Mar 19
2019
Doctors Against Data Entry: Exploring Systems To Beat Physician Burnout
By Suvas Vajracharya, Ph.D., founder and CEO, Lightning Bolt Solutions.
A staggering 96 percent of physicians are reporting that the amount of time they spend on data input has increased in the last 10 years, and 86 percent agree it’s robbing them of joy in their jobs, according to a recent survey by Geneia, a healthcare data analytics firm.
This report won’t come as news to the millions of physicians spending huge chunks of their days on clerical and administrative work, instead of the patient work for which they’ve studied and practiced many long years.
For healthcare leaders, it’s another indicator that despite a recent dip in physician burnout reported by the American Medical Association, there’s still work to be done. Eighty percent of respondents to Geneia’s survey indicated that they are personally at risk for burnout at some point in their career.
But it also presents an enormous opportunity, as the report reveals reducing data entry can be a crucial (and pretty realistic, given modern technology) step in retaining key physicians, as well as increasing operational accuracy and efficiency. Let’s get physicians away from data entry and back to practicing top of license.
What’s behind increased data entry requirements?
Before we look at solutions to reduce the data entry burden on physicians, it’s critical to know where the demand is coming from. Multiple factors contribute to this problem, including:
The ubiquity of EHR systems
The professed goal of EHR systems was to give physicians access to vital patient data and streamline billing and coding processes. All too often, however, doctors find themselves bogged down by data entry instead of caring for their patients. To save time, many physicians copy and paste clinical documentation from one record to the next, providing more opportunity for dangerous inaccuracies to slip into patient files.
Lack of integration
Healthcare providers today use multiple different systems to coordinate care, and more often than not, those systems don’t talk to each other. Building integrations between these systems takes a lot of time and resources, and it is especially taxing on IT teams already working through huge backlogs. In the meantime, who’s responsible for ensuring the right data goes into all the applicable systems? Overtired physicians who’d rather be doing anything else.

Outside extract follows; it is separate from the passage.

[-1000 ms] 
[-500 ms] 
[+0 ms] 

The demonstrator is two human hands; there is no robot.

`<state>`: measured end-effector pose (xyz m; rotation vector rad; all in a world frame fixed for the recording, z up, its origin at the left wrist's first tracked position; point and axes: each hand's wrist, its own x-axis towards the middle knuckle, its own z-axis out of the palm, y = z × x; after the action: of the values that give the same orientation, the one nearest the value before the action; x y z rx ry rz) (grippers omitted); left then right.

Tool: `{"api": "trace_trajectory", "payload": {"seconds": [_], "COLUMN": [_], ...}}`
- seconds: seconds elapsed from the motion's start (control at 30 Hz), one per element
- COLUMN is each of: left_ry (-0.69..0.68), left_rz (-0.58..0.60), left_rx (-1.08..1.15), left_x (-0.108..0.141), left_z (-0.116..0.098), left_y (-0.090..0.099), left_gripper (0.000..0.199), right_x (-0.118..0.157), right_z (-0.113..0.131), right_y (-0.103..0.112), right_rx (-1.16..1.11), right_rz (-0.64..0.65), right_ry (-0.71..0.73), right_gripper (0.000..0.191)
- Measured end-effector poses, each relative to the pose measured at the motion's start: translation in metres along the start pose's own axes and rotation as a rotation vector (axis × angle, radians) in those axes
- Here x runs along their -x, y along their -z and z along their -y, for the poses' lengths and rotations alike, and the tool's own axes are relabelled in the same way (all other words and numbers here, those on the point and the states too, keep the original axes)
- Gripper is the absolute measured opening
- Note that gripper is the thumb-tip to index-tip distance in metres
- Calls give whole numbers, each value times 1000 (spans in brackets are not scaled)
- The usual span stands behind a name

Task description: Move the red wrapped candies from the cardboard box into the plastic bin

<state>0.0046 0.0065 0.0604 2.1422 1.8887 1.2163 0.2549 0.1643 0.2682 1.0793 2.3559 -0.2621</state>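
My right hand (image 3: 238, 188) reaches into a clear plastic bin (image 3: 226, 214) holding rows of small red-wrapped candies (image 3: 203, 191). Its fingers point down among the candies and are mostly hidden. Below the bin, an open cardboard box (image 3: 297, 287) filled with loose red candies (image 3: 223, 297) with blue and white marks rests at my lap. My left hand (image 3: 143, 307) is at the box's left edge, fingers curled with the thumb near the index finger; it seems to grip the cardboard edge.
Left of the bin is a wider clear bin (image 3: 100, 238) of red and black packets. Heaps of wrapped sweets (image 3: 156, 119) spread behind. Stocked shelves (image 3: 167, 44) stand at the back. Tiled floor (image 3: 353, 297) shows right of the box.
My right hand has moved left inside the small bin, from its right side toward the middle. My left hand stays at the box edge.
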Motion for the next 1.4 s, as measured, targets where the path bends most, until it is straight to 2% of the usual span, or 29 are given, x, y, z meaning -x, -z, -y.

Lack of intelligent automation
Intelligent automation is making sea changes in virtually every industry. Smart organizations use AI to optimize the resources they already have, reduce waste, improve quality and consistency, and gain data-driven insights.
Healthcare still has a long way to go, with many opportunities to automate processes. Physician scheduling, for example, is still largely done by hand in spreadsheets or through basic scheduling software — from small groups to large enterprises.
Zooming in on physician scheduling
We don’t have time to dive deep into each individual factor contributing to the data entry burden here. With more than 20 years of experience looking deeply into intelligent automation for physician scheduling, I’ll focus on what I see in this key challenge.
I first became interested in the physician scheduling aspect of care coordination when a doctor friend approached me with a frustrating problem. He noticed that the seemingly simple task of creating call schedules for his group was deceptively complex, time consuming, and often proved an inaccurate science where equitable distribution of staffing resources, or the honoring of individual physician requests, would often conflict or simply could not be met.
That was in 1998. But the truth is, the way many groups and departments schedule physicians today hasn’t changed all that much. In fact, as patient demand increases across the globe and more variables come into play, physician scheduling has gotten even more complicated. Combine that complexity with insufficient software or staff to manage it, plus a lack of integration between key systems, and you’ve got yourself a data-entry crisis.
Let’s look at an example.
Say that in your facility, a typical schedule consists of 25 shifts per day. On the surface, that translates to just over 9,000 data entries per year.
But that’s assuming you got the schedule right the first time. It’s assuming that no unexpected schedule changes occur. Most physicians I’ve talked to end up creating multiple versions of the schedule before settling on one.
So let’s multiply those 9,000 data entries by three to factor in the multiple schedules — a conservative estimate. We’re getting close to 30,000. Then, we’ll need to enter that data in other places as well — a patient scheduling system and another central on-call schedule, at the least.
Scheduling challenges alone, from my experience, take an immense toll on the physicians responsible for coordinating them. That’s without even considering that many of the schedules we generate still aren’t good for doctors or patients because there are just too many variables for one person or basic software to consider.
This is all in just one area. The scale of the entire data entry problem is immense, and we’ll have to tackle it piece by piece — without losing sight of the big picture.
Doctors shouldn’t be data entry specialists
Tedious data entry is not a burden doctors, or any human, should have to bear in the age of sophisticated analytics and artificial intelligence. Where can healthcare leaders focus their attention to solve this problem?
- Integration: Invest in integrated solutions to accurately exchange information between systems.
- Automation: Remove manual data entry wherever possible by automating processes.
- Optimization: Look for ways to empower your most complex processes and workflows with AI optimization.
We’re hearing every day how innovative technologies are changing the future of healthcare. But before we can achieve anything revolutionary, we have to make sure that we’re nailing the basics. Let’s give doctors the opportunity to be doctors again and let technology fill the gaps in patient care — not create them.